• Exercise: The lines from the start of the listing through the line containing "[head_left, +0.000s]" should be printed exactly, and no other lines should be printed.

• Supplied material:
┏━━
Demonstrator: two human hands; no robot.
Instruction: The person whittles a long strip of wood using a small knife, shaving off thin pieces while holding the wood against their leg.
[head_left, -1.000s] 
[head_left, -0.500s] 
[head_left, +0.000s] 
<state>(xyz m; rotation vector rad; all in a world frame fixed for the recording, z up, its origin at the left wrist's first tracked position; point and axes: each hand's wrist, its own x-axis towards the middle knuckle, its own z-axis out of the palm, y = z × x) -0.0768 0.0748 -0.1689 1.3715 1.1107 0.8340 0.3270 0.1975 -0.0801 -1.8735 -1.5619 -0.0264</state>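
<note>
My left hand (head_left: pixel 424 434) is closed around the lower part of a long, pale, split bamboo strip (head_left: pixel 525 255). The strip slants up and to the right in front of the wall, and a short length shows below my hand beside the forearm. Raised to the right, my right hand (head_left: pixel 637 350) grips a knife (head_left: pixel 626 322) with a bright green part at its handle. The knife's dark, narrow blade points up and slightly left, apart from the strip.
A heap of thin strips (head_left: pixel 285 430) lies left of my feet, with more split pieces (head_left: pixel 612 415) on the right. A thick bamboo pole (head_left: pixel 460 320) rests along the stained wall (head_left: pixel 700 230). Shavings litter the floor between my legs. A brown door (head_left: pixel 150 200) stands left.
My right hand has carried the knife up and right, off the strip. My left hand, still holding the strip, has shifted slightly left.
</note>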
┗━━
• Answer space:
Demonstrator: two human hands; no robot.
Instruction: The person whittles a long strip of wood using a small knife, shaving off thin pieces while holding the wood against their leg.
[head_left, -1.000s] 
[head_left, -0.500s] 
[head_left, +0.000s] 

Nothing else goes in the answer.